WORK TASK —
Out of the material that follows, write out exactly the lines from the line with "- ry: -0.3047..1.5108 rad" to the line with "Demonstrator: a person", both ends included, and no others.

─── INPUT MATERIAL

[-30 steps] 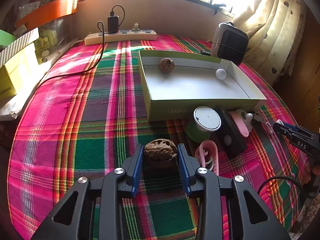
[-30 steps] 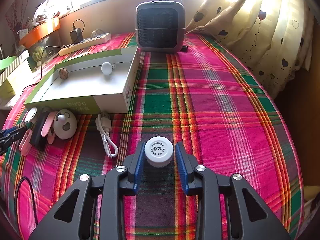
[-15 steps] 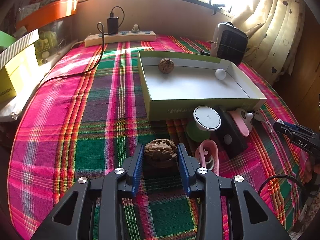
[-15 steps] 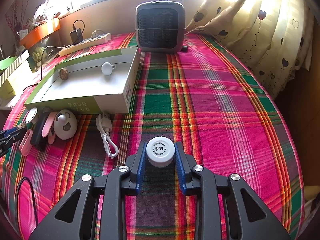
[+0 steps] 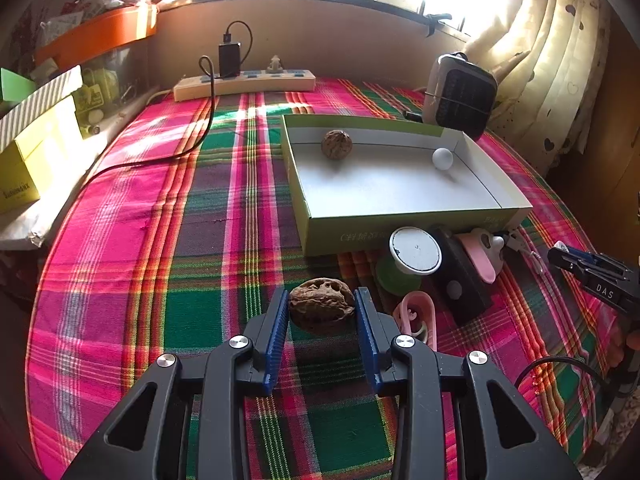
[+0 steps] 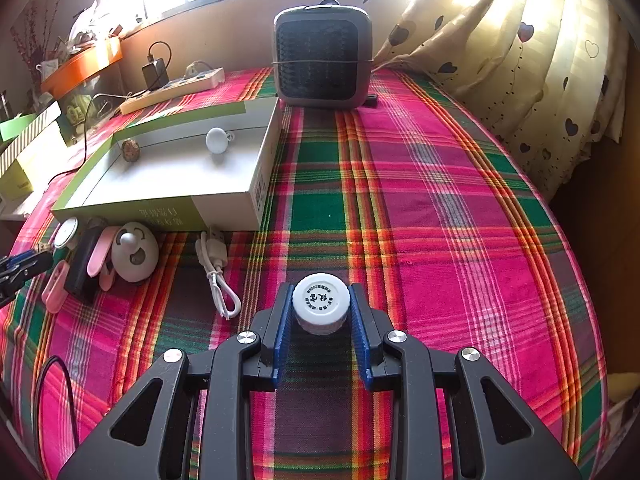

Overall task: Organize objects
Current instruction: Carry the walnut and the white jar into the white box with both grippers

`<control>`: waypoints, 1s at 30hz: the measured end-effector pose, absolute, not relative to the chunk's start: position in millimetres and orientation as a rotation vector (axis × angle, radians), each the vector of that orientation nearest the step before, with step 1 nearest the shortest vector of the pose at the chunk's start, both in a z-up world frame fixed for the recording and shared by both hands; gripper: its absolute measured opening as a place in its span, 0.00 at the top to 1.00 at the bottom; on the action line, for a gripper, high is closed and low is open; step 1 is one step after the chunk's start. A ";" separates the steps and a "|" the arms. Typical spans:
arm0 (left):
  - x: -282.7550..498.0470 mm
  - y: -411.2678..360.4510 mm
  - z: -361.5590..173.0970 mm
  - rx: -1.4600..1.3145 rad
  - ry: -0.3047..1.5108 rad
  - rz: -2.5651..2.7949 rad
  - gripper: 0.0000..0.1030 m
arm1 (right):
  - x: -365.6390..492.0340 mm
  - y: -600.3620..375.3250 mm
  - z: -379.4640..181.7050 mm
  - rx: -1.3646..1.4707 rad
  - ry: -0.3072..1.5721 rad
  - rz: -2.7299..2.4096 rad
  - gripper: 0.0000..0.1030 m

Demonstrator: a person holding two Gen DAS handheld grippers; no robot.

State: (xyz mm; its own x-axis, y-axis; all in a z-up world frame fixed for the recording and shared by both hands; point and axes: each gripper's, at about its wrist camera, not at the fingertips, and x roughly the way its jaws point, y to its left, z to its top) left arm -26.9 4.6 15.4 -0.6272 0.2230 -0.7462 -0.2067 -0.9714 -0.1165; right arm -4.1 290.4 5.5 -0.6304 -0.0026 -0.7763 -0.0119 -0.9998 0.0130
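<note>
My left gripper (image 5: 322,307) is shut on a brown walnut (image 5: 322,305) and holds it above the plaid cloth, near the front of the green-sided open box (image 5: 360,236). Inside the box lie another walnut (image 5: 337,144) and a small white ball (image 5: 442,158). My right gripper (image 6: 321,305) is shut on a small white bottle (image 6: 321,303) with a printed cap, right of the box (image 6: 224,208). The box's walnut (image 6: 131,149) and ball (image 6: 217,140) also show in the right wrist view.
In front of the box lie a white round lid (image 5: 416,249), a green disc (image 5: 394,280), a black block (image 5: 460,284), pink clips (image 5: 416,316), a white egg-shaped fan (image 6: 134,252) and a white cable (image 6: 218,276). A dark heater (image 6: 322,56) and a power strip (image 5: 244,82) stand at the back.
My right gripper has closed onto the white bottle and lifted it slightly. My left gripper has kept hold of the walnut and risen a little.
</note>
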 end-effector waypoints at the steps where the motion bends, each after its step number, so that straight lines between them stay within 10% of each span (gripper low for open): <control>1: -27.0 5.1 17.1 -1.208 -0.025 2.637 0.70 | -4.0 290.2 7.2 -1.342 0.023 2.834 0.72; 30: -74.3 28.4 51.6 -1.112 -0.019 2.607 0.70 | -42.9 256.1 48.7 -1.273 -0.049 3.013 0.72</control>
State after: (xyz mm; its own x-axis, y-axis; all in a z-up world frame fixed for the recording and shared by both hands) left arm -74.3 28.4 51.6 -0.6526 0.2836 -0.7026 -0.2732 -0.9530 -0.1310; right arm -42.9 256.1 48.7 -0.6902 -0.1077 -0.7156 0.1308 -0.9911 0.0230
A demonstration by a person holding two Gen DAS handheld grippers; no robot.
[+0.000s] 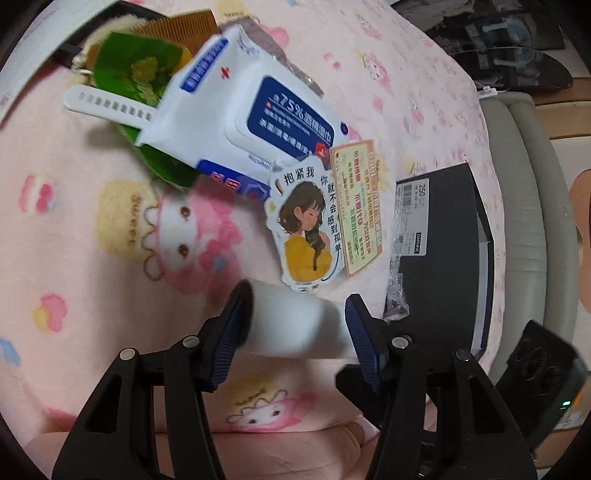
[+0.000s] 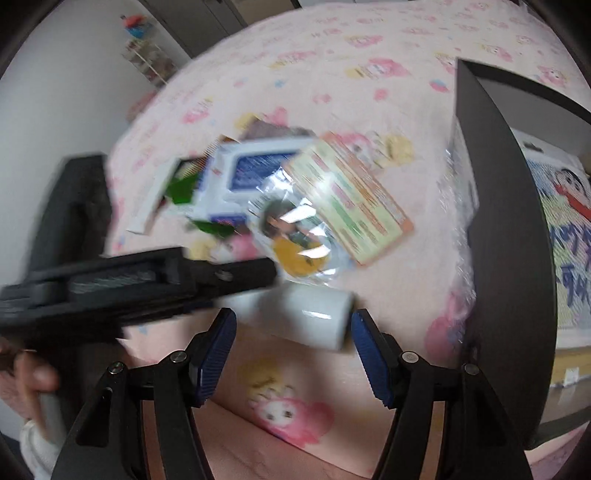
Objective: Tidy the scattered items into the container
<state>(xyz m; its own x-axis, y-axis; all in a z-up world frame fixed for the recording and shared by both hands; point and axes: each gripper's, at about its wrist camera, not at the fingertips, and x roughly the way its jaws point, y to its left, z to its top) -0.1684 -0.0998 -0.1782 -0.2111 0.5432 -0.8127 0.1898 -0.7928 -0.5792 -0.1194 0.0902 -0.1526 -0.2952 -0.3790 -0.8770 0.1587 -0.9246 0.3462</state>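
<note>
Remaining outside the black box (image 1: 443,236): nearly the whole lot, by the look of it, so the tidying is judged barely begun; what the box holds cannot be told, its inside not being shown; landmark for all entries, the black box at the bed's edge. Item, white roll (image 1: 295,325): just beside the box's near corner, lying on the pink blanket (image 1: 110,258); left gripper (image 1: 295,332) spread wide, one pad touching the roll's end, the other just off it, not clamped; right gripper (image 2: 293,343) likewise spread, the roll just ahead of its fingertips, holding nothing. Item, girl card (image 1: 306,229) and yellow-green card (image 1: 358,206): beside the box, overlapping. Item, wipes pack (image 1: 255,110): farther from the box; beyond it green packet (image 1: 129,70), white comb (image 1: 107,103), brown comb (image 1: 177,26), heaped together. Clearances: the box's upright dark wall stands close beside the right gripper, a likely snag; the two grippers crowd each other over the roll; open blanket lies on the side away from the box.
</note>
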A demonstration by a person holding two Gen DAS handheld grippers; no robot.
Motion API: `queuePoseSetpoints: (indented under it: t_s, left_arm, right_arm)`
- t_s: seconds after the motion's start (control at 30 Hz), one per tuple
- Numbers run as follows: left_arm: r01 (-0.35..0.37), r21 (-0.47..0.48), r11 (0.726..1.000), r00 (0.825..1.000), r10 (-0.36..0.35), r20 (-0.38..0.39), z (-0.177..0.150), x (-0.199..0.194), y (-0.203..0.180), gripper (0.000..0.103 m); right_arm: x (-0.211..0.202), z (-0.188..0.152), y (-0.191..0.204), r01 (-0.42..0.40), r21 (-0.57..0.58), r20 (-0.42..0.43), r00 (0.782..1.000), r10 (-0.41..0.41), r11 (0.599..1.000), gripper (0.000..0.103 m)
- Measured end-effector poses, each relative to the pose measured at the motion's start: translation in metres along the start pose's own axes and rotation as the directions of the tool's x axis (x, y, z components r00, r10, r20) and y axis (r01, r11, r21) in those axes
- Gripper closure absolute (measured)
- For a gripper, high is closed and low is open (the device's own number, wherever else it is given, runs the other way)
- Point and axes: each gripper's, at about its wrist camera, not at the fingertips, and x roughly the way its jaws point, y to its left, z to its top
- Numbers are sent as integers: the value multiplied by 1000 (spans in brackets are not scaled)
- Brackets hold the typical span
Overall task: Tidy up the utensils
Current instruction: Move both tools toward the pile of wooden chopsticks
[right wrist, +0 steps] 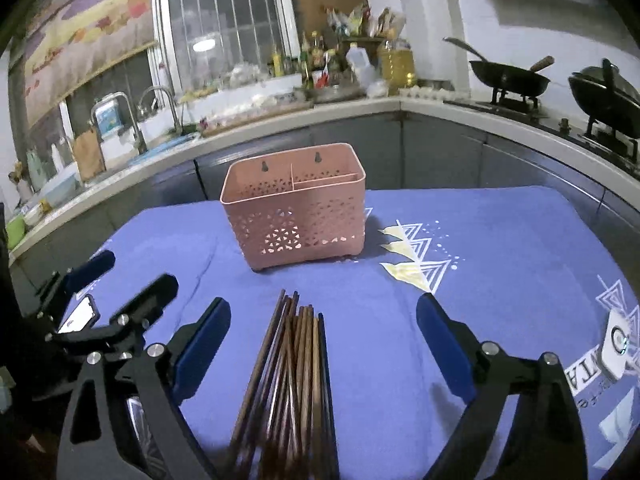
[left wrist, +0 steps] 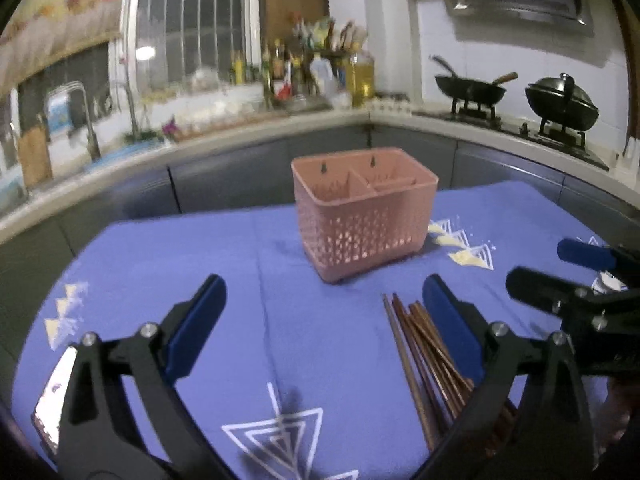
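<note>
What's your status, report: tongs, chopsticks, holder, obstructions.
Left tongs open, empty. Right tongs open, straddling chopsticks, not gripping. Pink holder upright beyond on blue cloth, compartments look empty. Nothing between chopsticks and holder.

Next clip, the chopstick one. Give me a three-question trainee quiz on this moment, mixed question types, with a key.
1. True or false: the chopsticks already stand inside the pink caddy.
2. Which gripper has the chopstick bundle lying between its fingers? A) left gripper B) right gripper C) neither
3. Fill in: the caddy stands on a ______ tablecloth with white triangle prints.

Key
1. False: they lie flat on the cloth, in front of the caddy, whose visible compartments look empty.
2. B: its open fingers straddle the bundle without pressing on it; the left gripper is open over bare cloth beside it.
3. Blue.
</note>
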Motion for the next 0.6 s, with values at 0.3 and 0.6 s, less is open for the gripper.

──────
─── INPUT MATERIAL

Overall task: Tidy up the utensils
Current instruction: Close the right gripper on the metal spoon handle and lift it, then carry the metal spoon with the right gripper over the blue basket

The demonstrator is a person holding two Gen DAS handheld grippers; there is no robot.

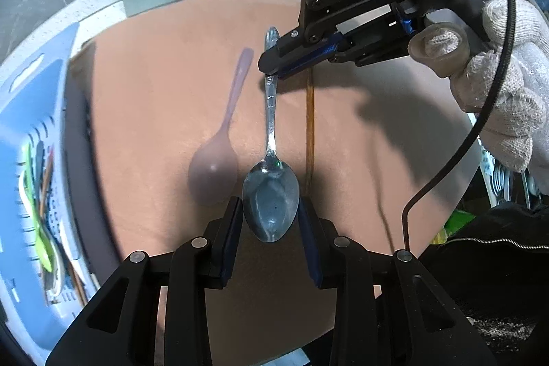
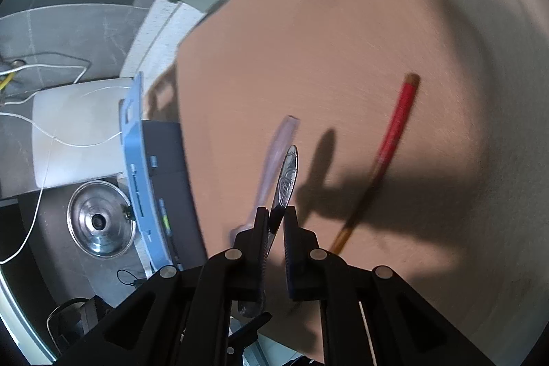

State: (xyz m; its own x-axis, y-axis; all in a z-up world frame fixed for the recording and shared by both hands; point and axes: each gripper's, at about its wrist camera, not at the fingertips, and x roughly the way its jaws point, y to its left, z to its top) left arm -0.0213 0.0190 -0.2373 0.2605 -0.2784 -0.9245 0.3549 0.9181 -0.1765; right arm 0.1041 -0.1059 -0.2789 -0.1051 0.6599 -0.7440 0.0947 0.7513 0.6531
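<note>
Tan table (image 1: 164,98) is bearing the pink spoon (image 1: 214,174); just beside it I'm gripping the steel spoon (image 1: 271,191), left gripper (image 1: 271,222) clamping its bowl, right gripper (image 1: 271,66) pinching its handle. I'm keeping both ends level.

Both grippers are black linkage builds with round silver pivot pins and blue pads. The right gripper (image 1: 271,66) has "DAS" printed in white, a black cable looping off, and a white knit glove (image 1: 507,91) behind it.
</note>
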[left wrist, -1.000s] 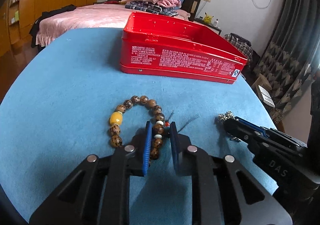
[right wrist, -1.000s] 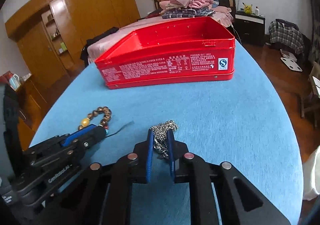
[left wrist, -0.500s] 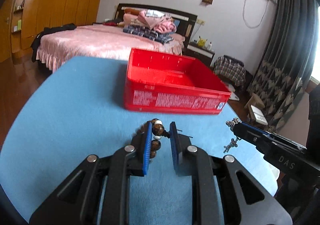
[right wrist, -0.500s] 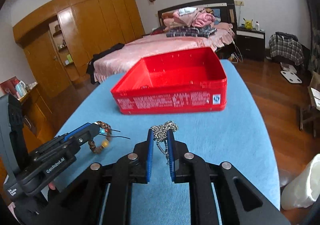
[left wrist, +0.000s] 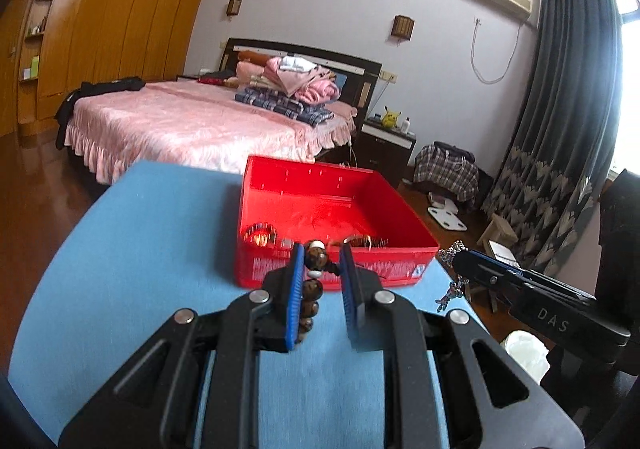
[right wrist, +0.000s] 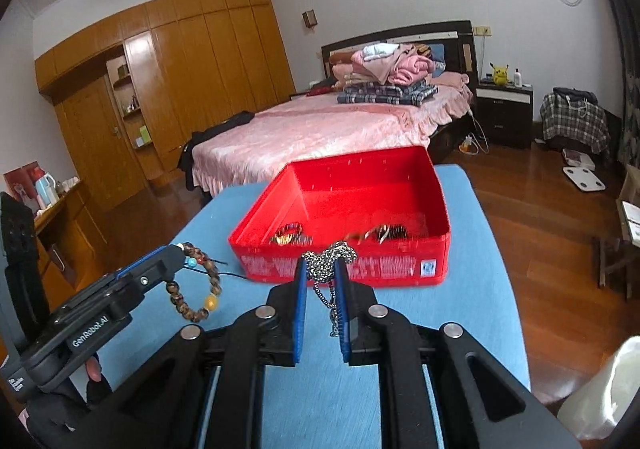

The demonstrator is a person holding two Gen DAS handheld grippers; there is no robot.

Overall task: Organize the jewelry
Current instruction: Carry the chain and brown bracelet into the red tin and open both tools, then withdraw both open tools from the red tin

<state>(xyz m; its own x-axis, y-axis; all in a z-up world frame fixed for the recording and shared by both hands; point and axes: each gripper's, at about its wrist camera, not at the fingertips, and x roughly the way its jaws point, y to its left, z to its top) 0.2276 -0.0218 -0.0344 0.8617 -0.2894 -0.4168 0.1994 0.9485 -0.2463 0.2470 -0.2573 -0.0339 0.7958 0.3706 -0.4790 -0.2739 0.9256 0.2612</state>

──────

RESULT FOR THIS TASK —
  - ry: -0.3047..1.5108 rad
  - rz: -2.5651..2.7949 rad
  - gripper: 0.0000..0.1030 m
arm1 (right):
  - x: -365.6390..492.0340 mm
  - y: -600.3620..375.3250 mm
  - z: -379.4640..181.7050 mm
  - rx: -1.3646..1.4707 rad
  - ry: -0.3072..1.5721 rad
  - rz: -2.7299..2.4096 rad
  - gripper: 0.0000..0.1030 m

Demonstrator: a person holding two Gen DAS handheld grippers; no robot.

What appears above is the full answer.